«Fabrizio Corona è stato trasferito nel carcere di Monza, in questo Paese non c’è più umanità»

Ne danno notizia i legali dell’ex agente fotografico. «Sta molto male, sono 12 giorni che non mangia, è imbottito di psicofarmaci e si regge a malapena in piedi, mi chiedo dove è finita l’umanità in questo Paese» ha dichiarato il suo avvocato, Ivano Chiesa.
Fabrizio Corona
Fabrizio Corona

In esecuzione dell’ordinanza con cui il Tribunale di Sorveglianza di Milano che ha revocato la detenzione domiciliare concessa per motivi di salute a causa di una serie di violazioni alle prescrizioni, lunedì 22 marzo, in serata, l’ex fotografo dei vip Fabrizio Corona è stato trasferito nel carcere di via Sanquirico, a Monza.
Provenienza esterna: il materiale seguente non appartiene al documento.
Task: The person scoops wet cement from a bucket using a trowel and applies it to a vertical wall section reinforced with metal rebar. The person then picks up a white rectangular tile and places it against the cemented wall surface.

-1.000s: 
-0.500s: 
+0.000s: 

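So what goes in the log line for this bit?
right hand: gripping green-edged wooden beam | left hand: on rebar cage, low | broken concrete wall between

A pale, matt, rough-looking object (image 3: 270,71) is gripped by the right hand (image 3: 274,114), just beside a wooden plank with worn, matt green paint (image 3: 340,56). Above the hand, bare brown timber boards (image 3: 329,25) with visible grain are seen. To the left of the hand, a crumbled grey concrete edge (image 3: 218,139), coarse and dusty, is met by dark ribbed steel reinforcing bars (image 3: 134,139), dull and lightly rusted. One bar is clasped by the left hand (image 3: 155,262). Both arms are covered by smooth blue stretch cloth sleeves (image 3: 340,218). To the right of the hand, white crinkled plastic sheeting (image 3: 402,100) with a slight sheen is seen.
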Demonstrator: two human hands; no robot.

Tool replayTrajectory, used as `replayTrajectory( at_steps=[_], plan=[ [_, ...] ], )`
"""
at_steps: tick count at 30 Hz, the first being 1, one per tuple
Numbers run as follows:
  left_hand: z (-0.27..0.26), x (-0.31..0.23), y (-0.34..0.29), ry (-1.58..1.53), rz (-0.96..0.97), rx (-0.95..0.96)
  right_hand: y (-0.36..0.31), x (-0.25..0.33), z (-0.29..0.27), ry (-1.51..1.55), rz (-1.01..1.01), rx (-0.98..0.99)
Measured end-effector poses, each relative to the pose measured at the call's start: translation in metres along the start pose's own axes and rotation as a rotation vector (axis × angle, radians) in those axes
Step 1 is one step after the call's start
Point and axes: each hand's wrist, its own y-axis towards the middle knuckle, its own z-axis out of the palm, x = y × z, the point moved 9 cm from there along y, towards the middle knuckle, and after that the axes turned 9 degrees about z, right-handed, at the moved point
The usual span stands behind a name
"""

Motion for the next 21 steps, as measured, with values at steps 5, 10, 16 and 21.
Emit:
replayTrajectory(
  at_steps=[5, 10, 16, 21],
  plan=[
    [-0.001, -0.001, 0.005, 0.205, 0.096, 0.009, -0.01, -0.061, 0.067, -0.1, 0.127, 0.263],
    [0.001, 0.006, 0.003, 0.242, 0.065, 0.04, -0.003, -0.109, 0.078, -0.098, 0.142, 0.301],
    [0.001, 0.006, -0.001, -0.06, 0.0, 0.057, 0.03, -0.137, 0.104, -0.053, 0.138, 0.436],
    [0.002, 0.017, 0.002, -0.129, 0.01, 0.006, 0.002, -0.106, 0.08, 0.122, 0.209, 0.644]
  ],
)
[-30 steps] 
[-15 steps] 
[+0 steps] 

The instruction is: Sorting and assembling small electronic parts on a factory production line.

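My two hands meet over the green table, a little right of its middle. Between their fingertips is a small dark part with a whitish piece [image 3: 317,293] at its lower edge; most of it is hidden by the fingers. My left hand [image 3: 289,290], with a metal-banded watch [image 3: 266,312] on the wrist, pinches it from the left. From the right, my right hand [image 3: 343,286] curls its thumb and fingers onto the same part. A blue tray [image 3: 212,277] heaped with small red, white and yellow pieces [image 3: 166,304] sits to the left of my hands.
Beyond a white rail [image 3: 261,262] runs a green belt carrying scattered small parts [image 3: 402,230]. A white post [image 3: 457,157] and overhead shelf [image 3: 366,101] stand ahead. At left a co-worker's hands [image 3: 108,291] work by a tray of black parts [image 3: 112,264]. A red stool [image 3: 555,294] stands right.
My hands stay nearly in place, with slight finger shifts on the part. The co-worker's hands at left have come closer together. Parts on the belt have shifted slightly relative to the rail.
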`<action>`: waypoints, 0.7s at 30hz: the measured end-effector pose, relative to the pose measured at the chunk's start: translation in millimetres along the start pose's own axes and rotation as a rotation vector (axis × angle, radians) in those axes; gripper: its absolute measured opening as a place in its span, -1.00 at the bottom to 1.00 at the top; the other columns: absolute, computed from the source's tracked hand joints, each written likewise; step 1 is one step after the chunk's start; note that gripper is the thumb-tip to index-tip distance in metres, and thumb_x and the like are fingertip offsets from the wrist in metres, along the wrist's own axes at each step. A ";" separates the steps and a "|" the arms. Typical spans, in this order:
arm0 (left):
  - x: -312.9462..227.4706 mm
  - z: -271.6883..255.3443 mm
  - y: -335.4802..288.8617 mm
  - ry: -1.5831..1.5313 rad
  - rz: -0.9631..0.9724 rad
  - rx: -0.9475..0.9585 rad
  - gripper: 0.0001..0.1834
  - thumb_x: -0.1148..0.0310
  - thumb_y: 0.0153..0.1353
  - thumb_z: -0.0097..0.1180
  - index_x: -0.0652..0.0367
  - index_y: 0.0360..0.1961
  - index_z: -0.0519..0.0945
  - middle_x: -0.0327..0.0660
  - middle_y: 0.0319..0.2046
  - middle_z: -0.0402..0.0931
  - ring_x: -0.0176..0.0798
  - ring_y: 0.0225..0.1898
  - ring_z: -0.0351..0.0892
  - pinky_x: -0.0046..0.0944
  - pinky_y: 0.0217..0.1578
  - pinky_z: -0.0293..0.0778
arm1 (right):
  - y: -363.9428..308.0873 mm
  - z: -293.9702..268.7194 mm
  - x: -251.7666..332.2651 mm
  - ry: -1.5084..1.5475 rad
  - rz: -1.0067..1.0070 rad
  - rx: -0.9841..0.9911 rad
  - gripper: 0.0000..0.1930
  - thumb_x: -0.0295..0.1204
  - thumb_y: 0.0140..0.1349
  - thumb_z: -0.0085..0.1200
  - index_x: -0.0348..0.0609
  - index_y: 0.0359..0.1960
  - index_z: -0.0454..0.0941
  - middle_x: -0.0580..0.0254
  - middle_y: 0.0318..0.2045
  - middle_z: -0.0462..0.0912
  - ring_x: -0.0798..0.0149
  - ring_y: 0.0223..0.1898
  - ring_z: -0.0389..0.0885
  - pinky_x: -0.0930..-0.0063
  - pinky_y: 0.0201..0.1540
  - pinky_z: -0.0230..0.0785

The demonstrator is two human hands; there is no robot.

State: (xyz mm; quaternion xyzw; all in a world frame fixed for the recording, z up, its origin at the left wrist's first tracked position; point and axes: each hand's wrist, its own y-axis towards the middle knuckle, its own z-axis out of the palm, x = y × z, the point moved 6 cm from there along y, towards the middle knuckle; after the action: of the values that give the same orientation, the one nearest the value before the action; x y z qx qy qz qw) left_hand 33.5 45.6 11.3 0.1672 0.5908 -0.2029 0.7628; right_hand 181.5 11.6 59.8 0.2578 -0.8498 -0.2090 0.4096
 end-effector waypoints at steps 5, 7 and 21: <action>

Il trasferimento è avvenuto dopo che Corona – che si era ferito colpendo con un pugno un finestrino di un’ambulanza alla notizia del ritorno in carcere- ha trascorso qualche giorno nel reparto di Psichiatria dell’ospedale Niguarda di Milano ed ha avviato uno sciopero della fame per protestare contro la decisione dei giudici. La scelta della casa circondariale brianzola sarebbe stata determinata dalla disponibilità di un’apposita sezione con osservazione psichiatrica per i detenuti.

«Sta molto male, sono 12 giorni che non mangia, è imbottito di psicofarmaci e si regge a malapena in piedi, mi chiedo dove è finita l’umanità in questo Paese, non riconosco più il mio Paese», ha dichiarato l’avvocato Ivano Chiesa che è andato nel carcere di Monza per incontrare Corona, il quale, sempre secondo l’avvocato: «sta proseguendo lo sciopero della fame». Per la difesa dell’ex agente fotografico il provvedimento della Sorveglianza ha disatteso tutte le relazioni degli esperti nelle quali si diceva che Corona avrebbe dovuto proseguire il percorso di cure fuori dal carcere.

Sul caso è intervenuto anche Carlo Lio, garante dei detenuti di Regione Lombardia: «Per le persone che presentano patologie psichiatriche andrebbe formulato un percorso che non può prescindere dalla presa in carico sanitaria del soggetto e dall’individuazione del luogo più idoneo al percorso riabilitativo, che spesso non è compatibile con le strutture detentive carcerarie – ha detto – Si auspica pertanto che le valutazioni tecniche psichiatriche e psicologiche dei clinici concorrano a determinare le misure più idonee individuate dai magistrati per i soggetti che presentino una diagnosi di patologia psichiatrica acclarata». «L’esperienza che ho maturato – ha concluso Lio – mi porta ad affermare che, all’interno degli istituti di pena, le persone a cui è stato diagnosticato un disturbo psichiatrico difficilmente riescono ad ottenere trattamenti adeguati».